Hygrocybe lilaceolamellata is a species of mushroom of the family Hygrophoraceae. It was first described by the New Zealand mycologist Greta Stevenson in 1963. The fungus is believed to be ectomycorrhizal, meaning it has symbiotic relationships with plants. H. lilaceolamellata is present in Australia and New Zealand, where it grows in groups on soil. The species is unique within the genus Hygrocybe due to its warm brown cap (pileus) and the lilac gills (lamellae) on the underside. Its spores vary in size and shape.

==Taxonomy==
Hygrocybe lilaceolamellata was first described by the New Zealand mycologist Greta Stevenson in 1963. The type specimen was collected in 1949 in Wellington Botanic Garden. The basionym (original scientific name) of the species had the specific epithet, lilaceolamellatus, but it was later changed to lilceolamellata by Egon Horak in 1973. The species is unique within the genus Hygrocybe due to its warm brown cap (pileus) and the
lilac gills (lamellae) on the underside. Some samples of this species have gills that are not expected of Hygrocybe, and further research may show that this species belongs in the genus Hygrophorus.

==Description==
The fruit bodies (basidiocarps) of H. lilaceolamellata have 40 mm wide caps (pilei). They are convex, with the centre becoming flat or slightly depressed as they mature. The caps are warm brown, orange-brown to honey-brown in colour, with a distinctly reddish-brown centre that fades with age. When moist, the cap is slimy. The cap is hygrophanous, meaning its colour changes as it loses moisture. The gills (lamellae) are a bright lilac to violet colour, and can have a brown to olive tint. The gills are adnate to decurrent, and can be 6 mm wide. The stipes are 20–50 × 2–6 mm in length and width. They are cylindrical, paler at the base, and hollow. The species varies in spore size and shape. New Zealand material examined by Horak found one example of spores to measure 7–9 × 3.5–5 μm. They can be ellipsoid, oblong, to pear-shaped. The basidia measure 35–70 × 6–8 μm. The hyphae measure 3–6 μm. The taste and smell of the mushroom are not distinctive.

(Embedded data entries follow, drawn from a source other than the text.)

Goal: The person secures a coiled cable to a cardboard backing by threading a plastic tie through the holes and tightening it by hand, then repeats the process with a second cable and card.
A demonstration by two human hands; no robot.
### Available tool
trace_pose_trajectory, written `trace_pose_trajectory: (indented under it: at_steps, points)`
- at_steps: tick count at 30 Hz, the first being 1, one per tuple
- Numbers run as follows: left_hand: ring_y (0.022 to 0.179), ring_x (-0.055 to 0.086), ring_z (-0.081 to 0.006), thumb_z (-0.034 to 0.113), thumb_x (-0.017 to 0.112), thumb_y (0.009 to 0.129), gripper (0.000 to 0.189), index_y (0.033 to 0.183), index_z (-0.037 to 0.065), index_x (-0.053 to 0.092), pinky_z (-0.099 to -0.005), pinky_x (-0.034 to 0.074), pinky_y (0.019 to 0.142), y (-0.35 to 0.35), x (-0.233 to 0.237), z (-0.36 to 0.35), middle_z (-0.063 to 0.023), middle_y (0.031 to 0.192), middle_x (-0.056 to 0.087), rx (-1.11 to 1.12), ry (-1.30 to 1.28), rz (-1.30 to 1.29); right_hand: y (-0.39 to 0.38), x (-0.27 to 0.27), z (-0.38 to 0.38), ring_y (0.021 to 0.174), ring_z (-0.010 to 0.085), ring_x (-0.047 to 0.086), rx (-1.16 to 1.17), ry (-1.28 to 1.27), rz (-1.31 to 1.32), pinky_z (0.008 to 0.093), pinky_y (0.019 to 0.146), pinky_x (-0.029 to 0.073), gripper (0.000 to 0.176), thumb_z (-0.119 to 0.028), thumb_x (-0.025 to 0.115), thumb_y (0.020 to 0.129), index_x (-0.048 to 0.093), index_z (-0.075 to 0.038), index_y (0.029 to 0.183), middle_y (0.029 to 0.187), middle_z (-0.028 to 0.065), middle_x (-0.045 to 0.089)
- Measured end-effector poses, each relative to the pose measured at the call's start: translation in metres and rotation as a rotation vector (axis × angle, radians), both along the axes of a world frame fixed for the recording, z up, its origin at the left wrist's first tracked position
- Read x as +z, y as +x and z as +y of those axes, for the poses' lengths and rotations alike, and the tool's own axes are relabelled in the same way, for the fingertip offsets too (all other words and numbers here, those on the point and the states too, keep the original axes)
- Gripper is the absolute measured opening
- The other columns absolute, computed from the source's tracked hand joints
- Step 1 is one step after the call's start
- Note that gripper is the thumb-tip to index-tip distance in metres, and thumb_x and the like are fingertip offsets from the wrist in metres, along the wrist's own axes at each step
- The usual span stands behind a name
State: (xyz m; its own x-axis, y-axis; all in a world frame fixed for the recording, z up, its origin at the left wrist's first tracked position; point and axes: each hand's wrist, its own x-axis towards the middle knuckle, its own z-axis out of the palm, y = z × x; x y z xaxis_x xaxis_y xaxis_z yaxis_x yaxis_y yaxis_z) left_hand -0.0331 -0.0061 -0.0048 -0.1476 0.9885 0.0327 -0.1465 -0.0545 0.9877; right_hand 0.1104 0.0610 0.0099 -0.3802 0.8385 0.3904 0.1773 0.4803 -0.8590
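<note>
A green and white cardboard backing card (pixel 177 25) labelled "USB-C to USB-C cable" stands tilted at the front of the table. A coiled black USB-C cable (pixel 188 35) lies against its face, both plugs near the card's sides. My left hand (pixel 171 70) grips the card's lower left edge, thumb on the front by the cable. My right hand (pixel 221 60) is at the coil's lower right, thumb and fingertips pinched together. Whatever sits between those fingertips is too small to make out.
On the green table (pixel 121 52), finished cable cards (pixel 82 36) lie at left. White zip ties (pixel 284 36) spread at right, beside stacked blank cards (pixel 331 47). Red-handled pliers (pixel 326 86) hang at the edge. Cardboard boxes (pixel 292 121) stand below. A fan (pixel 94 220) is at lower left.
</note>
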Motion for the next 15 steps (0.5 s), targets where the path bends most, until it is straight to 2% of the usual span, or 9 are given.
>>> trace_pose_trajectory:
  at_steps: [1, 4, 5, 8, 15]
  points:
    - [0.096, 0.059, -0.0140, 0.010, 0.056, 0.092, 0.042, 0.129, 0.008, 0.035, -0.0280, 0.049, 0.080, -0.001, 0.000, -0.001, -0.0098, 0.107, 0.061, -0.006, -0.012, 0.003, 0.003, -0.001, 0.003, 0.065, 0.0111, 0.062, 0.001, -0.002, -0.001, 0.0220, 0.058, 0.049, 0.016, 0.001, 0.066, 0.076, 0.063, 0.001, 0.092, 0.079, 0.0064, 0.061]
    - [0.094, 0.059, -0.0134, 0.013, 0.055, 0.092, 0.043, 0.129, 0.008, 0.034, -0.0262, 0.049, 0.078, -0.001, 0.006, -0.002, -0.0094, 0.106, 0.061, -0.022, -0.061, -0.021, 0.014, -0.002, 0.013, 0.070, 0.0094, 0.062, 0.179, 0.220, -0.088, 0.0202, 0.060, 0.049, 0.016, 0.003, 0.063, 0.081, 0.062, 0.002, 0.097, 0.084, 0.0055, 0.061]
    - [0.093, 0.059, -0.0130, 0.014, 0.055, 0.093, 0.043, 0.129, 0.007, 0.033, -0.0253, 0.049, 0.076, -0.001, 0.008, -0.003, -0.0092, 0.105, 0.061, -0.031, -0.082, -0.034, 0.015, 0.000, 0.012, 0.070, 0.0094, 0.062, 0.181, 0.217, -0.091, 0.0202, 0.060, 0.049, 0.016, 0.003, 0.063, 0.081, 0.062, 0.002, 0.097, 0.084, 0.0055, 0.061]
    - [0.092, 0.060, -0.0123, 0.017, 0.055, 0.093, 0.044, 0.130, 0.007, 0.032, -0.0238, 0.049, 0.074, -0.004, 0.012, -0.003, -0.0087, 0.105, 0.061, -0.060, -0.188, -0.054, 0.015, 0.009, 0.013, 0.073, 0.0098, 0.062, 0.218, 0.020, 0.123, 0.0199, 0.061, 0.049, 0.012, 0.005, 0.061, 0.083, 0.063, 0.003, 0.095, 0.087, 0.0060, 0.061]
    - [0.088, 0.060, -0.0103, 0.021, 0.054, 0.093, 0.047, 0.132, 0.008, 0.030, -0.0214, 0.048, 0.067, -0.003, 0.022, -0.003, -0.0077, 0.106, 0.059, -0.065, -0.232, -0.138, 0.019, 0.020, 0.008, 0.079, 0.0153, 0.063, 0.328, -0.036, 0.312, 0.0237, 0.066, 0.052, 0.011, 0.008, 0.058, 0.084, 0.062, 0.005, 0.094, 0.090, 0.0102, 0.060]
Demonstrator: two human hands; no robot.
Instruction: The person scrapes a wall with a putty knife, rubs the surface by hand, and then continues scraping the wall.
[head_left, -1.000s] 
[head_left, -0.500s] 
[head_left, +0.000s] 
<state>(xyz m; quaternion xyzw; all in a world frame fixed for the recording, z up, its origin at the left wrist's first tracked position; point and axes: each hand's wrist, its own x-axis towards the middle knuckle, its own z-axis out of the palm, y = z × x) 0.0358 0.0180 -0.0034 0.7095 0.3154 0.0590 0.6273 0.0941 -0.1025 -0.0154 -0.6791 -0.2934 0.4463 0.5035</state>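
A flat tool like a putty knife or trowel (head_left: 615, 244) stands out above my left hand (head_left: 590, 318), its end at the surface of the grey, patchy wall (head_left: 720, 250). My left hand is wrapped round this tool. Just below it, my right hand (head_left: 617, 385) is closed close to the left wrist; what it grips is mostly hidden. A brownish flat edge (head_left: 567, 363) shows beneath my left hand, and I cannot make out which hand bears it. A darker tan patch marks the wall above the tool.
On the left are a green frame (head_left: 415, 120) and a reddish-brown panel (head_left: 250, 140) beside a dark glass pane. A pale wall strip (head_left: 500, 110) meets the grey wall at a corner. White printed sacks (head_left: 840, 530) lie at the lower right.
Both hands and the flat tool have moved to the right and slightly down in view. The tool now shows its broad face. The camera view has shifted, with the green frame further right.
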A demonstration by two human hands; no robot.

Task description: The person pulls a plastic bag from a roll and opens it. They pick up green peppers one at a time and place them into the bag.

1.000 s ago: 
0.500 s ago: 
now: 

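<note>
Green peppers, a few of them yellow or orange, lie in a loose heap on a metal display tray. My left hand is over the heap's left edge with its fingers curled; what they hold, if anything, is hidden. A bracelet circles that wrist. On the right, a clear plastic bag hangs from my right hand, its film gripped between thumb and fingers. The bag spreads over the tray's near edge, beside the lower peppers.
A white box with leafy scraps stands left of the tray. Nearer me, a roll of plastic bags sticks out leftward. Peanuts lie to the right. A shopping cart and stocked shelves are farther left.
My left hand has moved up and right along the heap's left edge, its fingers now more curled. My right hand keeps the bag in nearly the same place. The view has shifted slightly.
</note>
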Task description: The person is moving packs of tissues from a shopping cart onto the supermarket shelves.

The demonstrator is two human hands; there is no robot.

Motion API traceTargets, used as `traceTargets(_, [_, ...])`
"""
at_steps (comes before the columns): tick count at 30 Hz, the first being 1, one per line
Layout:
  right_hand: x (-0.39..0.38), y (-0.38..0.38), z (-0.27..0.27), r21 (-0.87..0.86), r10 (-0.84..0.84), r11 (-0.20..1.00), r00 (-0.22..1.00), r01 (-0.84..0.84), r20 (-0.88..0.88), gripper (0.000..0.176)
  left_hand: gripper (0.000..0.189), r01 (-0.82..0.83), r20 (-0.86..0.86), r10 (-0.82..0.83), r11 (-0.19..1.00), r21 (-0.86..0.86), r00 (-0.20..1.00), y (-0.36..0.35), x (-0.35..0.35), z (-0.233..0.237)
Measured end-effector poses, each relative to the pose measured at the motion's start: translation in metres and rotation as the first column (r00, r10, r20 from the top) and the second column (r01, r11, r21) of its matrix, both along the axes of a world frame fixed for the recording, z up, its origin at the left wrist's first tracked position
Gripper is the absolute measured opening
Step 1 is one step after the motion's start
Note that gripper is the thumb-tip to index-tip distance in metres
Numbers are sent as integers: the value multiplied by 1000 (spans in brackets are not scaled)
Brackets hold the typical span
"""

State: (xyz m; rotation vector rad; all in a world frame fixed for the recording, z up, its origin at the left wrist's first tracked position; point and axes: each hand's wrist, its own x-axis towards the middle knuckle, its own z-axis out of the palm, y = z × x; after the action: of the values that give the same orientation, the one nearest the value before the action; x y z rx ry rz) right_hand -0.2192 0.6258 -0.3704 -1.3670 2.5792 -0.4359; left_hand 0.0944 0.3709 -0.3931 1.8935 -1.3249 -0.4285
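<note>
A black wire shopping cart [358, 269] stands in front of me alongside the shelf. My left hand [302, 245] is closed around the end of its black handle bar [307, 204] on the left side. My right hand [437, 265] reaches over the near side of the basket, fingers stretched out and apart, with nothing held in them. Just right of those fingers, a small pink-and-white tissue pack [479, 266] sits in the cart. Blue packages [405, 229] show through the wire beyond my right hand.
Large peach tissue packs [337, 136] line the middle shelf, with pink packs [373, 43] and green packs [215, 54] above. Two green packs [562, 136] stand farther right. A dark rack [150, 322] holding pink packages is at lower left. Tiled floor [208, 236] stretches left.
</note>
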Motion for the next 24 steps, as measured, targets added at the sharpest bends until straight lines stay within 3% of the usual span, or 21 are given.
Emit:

==Distribution and habitat==
The species is native to Australia and New Zealand. In Australia, H. lilaceolamellatas range is known to cover New South Wales and Tasmania.
Fruiting bodies of H. lilaceolamellata grow in groups on soil, in mossy areas or in leaf litter, in woodlands, forests, or in temperate rainforests. In New Zealand, the species typically fruits between May to July. The fruiting bodies have been recorded growing in mixed hardwood and conifer forests, where the canopy cover may consist of Beilschmiedia, Leptospermum, Metrosideros, and Pterophylla with tree ferns from the genera Cyathea and Dicksonia. The fungus is ectomycorrhizal, meaning it has symbiotic relationships with plants, but it was previously thought to be saprobic, meaning it obtains nutrients by breaking down organic material. Orlovich & Cairney (2004) list Nothofagus, Kunzea, and Leptospermum as hosts for New Zealand Hygrocybe.